Wanzleben (sk) l Wer sich am Freitagmorgen (6. März) über ungewöhnliche Schussgeräusche in Wanzleben wunderte, hat ganz richtig gehört. Im Landkreis Börde fielen Schüsse. Allerdings war dies kein Fall für die Polizei. Es war lediglich eine Schallkanone.

Im vergangenen Jahr 2019 siedelten sich Saatkrähen auf dem Friedhof in Wanzleben an. Da Saatkrähen unter Naturschutz stehen, dürfen sie nicht einfach vertrieben werden. Die Stadt Wanzleben stellte daher einen Antrag auf Vergrämung bei der oberen Naturschutzbehörde. Im Januar 2020 entfernte eine Fachfirma die vorhandenen Nester aus den Bäumen des Friedhofes, doch die Krähen ließen sich nicht vertreiben und bauten neue Nester.

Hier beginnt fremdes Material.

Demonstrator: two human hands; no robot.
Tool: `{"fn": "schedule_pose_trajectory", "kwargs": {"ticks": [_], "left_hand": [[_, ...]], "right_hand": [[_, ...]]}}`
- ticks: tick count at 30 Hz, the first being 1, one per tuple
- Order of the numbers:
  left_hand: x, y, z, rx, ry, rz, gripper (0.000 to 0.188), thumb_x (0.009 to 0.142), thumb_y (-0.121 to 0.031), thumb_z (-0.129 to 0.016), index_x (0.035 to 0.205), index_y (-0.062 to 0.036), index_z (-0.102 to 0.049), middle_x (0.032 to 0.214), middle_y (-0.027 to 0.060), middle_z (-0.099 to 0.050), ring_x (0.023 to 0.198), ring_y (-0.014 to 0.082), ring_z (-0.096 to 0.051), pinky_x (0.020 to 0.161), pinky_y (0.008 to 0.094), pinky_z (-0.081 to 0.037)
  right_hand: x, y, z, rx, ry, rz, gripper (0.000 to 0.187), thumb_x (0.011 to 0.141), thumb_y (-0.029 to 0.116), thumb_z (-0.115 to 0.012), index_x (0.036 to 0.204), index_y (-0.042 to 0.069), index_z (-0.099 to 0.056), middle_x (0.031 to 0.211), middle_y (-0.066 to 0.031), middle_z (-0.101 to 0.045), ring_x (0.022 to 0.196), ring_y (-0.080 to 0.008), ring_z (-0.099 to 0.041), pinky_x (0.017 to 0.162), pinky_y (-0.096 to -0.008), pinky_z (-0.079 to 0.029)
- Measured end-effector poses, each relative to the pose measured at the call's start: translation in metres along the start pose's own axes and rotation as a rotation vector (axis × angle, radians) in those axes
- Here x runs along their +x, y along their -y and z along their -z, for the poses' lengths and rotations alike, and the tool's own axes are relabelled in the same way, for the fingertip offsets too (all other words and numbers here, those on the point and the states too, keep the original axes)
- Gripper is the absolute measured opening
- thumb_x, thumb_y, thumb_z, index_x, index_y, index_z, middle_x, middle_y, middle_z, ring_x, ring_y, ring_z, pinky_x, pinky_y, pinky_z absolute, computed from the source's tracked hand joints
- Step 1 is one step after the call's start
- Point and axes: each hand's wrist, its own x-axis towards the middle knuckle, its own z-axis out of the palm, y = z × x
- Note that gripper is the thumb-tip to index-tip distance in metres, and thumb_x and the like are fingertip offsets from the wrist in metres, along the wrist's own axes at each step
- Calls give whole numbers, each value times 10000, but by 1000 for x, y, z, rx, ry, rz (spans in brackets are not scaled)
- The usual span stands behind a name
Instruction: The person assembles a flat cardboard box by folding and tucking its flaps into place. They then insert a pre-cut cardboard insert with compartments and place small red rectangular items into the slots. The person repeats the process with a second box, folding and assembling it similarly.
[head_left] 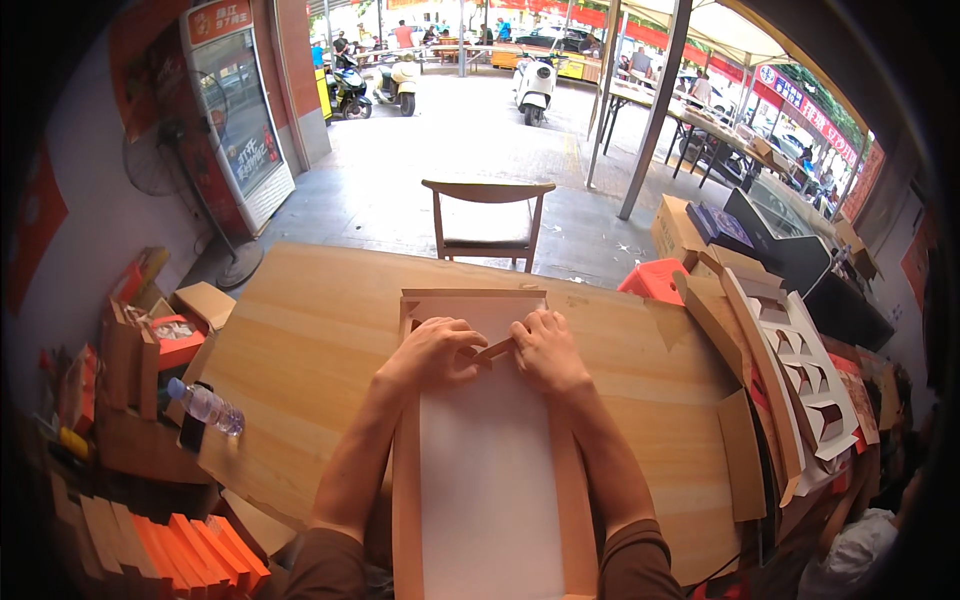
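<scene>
A long, shallow cardboard box with a white inside and brown side walls lies lengthwise in front of me, its far end on the wooden table. Both forearms reach over its sides. Near the far end, a narrow brown cardboard strip spans the gap between my hands. My left hand has its fingers curled at the strip's left end, and my right hand pinches the right end. I cannot tell whether the strip is joined to the box. My fingers partly hide the far wall.
A plastic bottle lies at the table's left edge. Orange boxes stand at lower left. Cardboard with white cut-out inserts leans at right. Beyond the table are a wooden chair, a red stool and a standing fan.
</scene>
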Motion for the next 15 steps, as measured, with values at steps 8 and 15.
{"fn": "schedule_pose_trajectory", "kwargs": {"ticks": [8,15], "left_hand": [[-5,13,-5,308,-63,75,122,920,-257,-767,919,-156,-835,930,59,-746,1007,271,-709,1013,429,-510],[-9,18,-1,396,-65,148,137,930,-254,-749,917,-135,-816,969,70,-737,1061,276,-687,1080,443,-474]], "right_hand": [[-4,-4,14,101,76,-30,640,980,158,-666,1597,125,-498,1519,-156,-540,1497,-331,-441,1276,-515,-316],[-7,-7,28,-15,132,113,822,965,146,-683,1713,250,-360,1659,-142,-436,1569,-350,-366,1278,-559,-313]]}}
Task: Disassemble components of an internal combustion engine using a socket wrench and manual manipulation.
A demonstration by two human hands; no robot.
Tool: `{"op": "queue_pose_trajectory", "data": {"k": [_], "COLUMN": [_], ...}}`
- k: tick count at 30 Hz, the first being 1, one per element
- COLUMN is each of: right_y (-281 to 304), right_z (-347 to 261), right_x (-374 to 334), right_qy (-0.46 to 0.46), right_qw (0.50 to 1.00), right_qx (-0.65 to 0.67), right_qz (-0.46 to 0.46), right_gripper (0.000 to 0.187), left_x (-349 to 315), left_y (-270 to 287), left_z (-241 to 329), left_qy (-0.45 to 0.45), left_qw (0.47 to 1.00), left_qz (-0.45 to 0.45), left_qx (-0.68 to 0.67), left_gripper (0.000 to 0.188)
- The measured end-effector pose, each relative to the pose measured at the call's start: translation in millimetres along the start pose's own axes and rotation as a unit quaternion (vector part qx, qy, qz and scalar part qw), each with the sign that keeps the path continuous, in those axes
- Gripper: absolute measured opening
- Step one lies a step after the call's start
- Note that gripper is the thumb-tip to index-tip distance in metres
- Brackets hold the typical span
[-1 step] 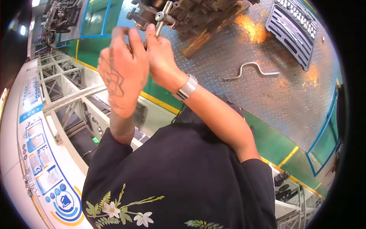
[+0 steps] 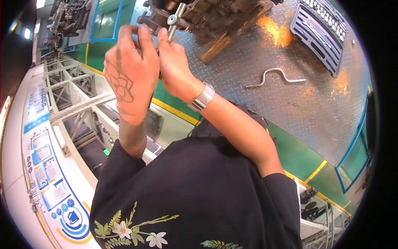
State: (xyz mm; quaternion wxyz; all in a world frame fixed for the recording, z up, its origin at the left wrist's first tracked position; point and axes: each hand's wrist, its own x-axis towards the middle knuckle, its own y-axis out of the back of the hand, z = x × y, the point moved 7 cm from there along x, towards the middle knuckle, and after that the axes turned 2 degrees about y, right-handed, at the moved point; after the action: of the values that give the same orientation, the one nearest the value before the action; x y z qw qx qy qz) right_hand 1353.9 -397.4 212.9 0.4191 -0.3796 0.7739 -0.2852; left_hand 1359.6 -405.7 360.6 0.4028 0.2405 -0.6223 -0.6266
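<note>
A silver sliding T-handle [image 2: 177, 16] stands against the lower left side of a dark, greasy engine block [image 2: 219, 20], its round head on the block's side. My right hand [image 2: 176, 68], wearing a metal-band watch, is closed around the bar's lower end, with the thumb lying along it. Beside it, touching, is my left hand [image 2: 130, 70], tattooed on its back. Its fingers are bent and closed, and whatever they hold is hidden behind the hand.
Wooden blocks [image 2: 219, 41] prop the engine on a steel tread-plate table [image 2: 282, 108]. A bent metal rod [image 2: 273, 70] lies there, right of my forearm. Farther right is an open socket case [image 2: 319, 37] with wrenches. White metal framing [image 2: 78, 103] stands at left.
The whole view has shifted very slightly. My left hand's fingers have moved a little up and left, while my right hand keeps its place on the T-handle.
</note>
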Motion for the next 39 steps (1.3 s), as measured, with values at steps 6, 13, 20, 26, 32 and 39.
{"op": "queue_pose_trajectory", "data": {"k": [6,13,20,26,32,39], "right_y": [7,24,22,37,69,156], "right_z": [-6,10,10,-7,-23,-65], "right_x": [-2,9,-8,-14,-61,-124], "right_qy": [0.056,-0.048,-0.16,-0.115,-0.071,0.045], "right_qw": [0.988,0.982,0.965,0.971,0.982,0.933], "right_qx": [0.136,0.061,0.081,0.097,-0.11,-0.349], "right_qz": [-0.053,-0.173,-0.193,-0.186,-0.134,0.074], "right_gripper": [0.059,0.058,0.063,0.06,0.056,0.047], "left_x": [4,-28,-16,-44,-46,-93], "left_y": [-45,-145,-180,-173,-151,-154], "left_z": [-18,-106,-80,-30,-4,44], "left_qy": [-0.132,0.014,-0.003,-0.139,-0.268,-0.337], "left_qw": [0.956,0.897,0.902,0.899,0.853,0.828], "left_qz": [0.027,0.079,0.058,0.36,0.378,0.21], "left_qx": [-0.262,-0.435,-0.428,-0.209,-0.24,-0.396], "left_gripper": [0.016,0.021,0.038,0.041,0.042,0.041]}}
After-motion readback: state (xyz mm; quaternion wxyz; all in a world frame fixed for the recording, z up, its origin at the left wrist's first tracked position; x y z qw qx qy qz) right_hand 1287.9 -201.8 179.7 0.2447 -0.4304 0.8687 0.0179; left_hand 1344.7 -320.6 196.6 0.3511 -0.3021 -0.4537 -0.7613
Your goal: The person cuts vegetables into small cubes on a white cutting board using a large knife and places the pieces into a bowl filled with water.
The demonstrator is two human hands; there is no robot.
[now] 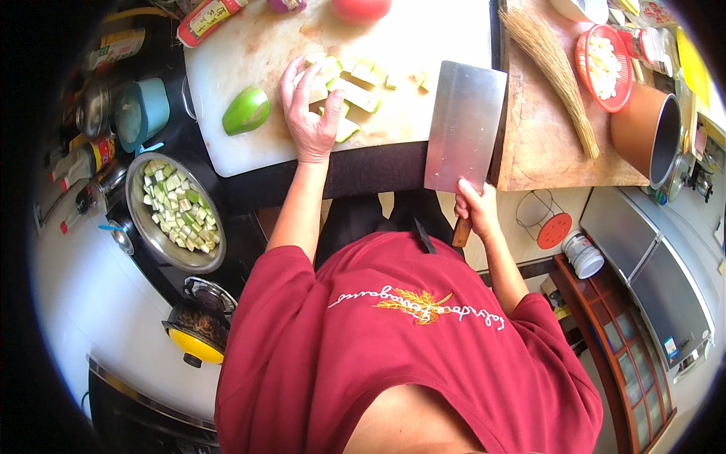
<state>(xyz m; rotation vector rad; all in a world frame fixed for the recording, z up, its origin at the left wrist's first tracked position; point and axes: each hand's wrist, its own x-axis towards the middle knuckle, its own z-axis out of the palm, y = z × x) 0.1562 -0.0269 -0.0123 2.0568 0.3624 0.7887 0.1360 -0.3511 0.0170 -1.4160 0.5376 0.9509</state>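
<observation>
Presently, a cleaver (pixel 466 113) is grasped by the right hand (pixel 476 208), its broad blade overlapping the near right corner of the white cutting board (pixel 208 79). Cut green pieces (pixel 354 95) are spread across the board's middle, where the left hand (pixel 310 125) is laid with fingers apart — whether any piece is pinched cannot be told. A larger green chunk (pixel 246 111) is seen on the board's left side; pale cubes (pixel 181 208) are held in a metal bowl (pixel 161 252) beyond its near left corner.

A broad cleaver (pixel 465 121), flat face showing, is right of cut vegetable pieces (pixel 355 95), pale and green-skinned, clustered on a white board (pixel 246 155).
</observation>
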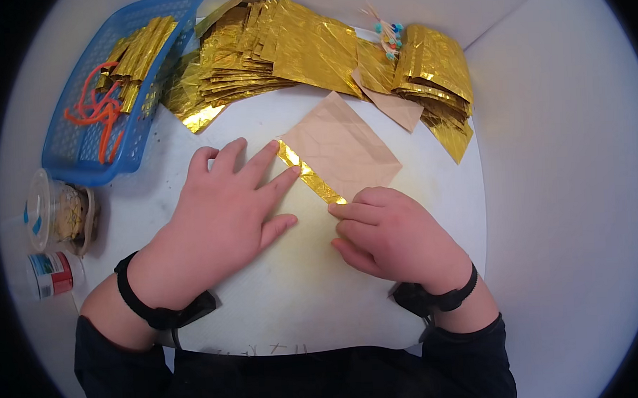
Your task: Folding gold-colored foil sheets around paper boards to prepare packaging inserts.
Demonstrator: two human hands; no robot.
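Observation:
A sheet of gold foil paper (341,137) lies turned on the white work surface, plain tan side up. Along its near-left edge a narrow strip is folded over, showing shiny gold. My left hand (223,203) is spread out, with two fingertips pressing on the upper part of that strip. My right hand (399,231) has its fingers curled, and its fingertips touch the strip's lower end at the sheet's near corner. Its thumb is tucked below the fingers, off the paper.
A blue plastic basket (53,154) at the far left holds rolled gold pieces (142,54) and orange cords (102,112). Stacks of gold foil paper (312,46) line the back, with beaded strings (390,39) on top. A clear-lidded tub (63,214) and a red-labelled container (52,275) stand left.

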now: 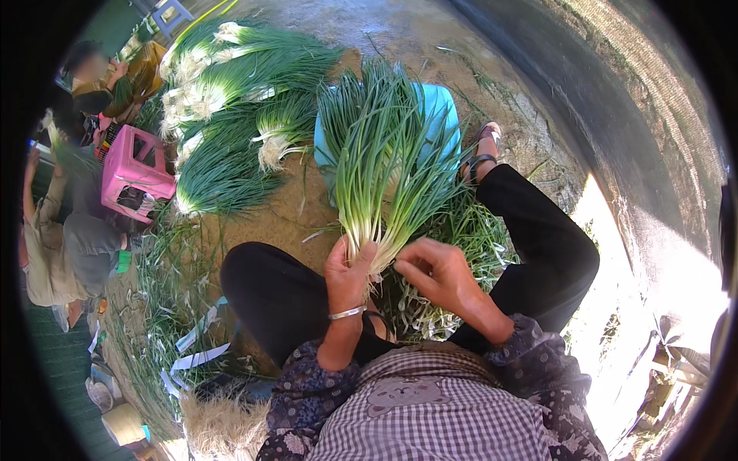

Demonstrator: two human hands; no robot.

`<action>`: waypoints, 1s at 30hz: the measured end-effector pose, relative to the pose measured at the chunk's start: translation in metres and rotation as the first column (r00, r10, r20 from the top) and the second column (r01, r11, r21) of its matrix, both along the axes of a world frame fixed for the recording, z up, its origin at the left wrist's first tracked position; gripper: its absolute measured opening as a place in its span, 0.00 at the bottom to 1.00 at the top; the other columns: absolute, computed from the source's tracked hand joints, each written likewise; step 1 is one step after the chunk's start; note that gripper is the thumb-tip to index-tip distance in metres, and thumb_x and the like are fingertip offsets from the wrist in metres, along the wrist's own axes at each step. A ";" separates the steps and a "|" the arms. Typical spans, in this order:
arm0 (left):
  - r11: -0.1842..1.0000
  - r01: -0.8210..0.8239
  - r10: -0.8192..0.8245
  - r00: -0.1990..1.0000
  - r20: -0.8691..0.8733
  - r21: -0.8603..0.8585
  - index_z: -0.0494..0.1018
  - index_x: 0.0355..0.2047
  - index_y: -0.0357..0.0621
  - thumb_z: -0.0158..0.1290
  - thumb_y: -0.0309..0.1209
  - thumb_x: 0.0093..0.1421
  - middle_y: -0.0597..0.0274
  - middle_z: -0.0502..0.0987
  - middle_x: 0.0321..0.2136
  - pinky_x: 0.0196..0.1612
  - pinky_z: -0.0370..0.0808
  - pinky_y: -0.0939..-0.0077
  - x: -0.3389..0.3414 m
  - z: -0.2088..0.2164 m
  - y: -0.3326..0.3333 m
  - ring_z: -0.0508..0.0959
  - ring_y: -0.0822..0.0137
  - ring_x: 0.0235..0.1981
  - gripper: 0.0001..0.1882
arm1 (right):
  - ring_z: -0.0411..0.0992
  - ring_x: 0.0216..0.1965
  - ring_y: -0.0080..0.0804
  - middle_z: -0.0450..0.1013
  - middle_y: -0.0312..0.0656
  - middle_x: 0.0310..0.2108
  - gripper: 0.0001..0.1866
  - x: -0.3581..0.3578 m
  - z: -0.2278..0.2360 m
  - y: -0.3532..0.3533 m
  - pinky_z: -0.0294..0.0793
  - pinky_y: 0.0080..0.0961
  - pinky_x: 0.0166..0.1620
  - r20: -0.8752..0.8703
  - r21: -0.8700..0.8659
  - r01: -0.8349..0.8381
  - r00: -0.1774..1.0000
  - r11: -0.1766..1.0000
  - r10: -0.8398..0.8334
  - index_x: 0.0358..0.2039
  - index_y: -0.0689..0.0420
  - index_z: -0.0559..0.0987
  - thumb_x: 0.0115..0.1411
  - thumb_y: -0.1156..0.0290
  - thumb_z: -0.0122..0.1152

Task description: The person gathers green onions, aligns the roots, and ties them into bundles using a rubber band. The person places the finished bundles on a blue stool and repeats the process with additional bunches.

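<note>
My left hand (350, 269) is wrapped round the white root end of a bunch of green onions (377, 180). The long leaves fan away from me over a light-blue, stool-like support (440, 107). Close against the right side of the stems is my right hand (442, 273), its thumb and fingers pinched together. What sits between those fingertips, if anything, is too small to make out. Thin roots hang below my left fingers.
Piles of green onions (231, 100) lie at the far left, beside a pink stool (138, 173). Loose leaves and trimmings (177, 284) litter the ground left of my legs. Two people (58, 238) sit along the left edge. A dark sheet wall (615, 115) curves along the right.
</note>
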State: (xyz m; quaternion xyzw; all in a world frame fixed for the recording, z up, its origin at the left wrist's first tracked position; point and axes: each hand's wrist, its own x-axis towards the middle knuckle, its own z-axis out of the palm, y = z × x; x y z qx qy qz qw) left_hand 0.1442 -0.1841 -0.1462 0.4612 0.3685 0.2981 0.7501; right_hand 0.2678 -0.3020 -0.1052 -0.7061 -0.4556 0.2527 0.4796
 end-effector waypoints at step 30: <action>0.997 -0.067 0.069 0.994 0.085 -0.025 0.73 0.48 0.38 0.56 0.25 0.60 0.67 0.78 0.34 0.27 0.71 0.87 -0.002 -0.013 0.000 0.76 0.80 0.27 0.14 | 0.70 0.18 0.21 0.73 0.39 0.15 0.11 0.026 -0.023 0.091 0.69 0.23 0.23 -0.060 -0.011 0.231 0.971 0.973 -0.231 0.23 0.63 0.79 0.52 0.67 0.68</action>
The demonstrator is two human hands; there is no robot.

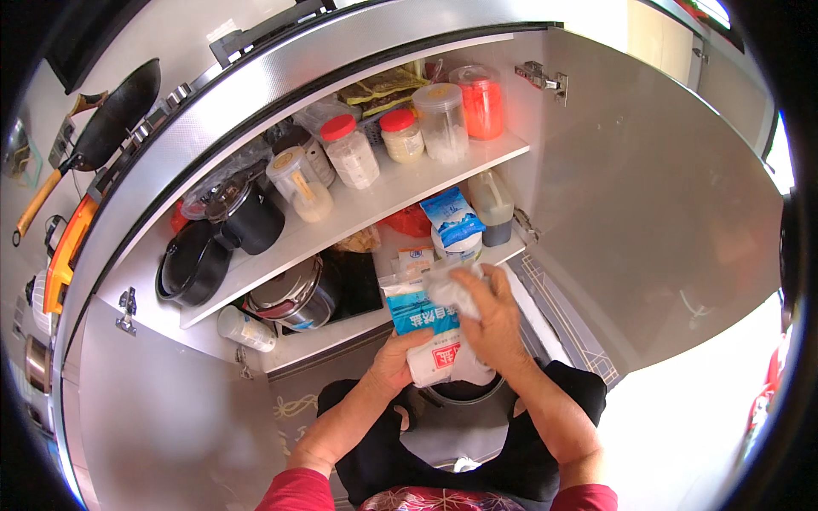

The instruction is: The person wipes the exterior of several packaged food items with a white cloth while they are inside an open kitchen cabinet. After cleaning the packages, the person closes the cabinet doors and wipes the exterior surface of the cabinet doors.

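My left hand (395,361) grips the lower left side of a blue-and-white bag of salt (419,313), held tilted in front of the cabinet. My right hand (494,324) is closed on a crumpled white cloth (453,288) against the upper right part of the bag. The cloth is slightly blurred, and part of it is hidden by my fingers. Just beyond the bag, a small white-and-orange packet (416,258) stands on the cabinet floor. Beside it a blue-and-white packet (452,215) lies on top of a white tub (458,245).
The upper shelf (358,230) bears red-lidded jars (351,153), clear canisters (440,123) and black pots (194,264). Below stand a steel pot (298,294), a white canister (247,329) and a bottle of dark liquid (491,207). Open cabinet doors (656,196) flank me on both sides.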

Also musste eine neue Lösung her - eine akustische. Nach Rücksprache mit der Naturschutzbehörde durfte nun eine Schallkanone eingesetzt werden. Das Knallschussgerät hat einen Schallpegel von 120 Dezibel und ist mit einem Presslufthammer oder einem Gewitterdonner zu vergleichen. Da die Kanone um 90 Grad rotiert und die Schüsse in unregelmäßigen Abständen erfolgen, kommt jeder Knall aus einem anderen Winkel.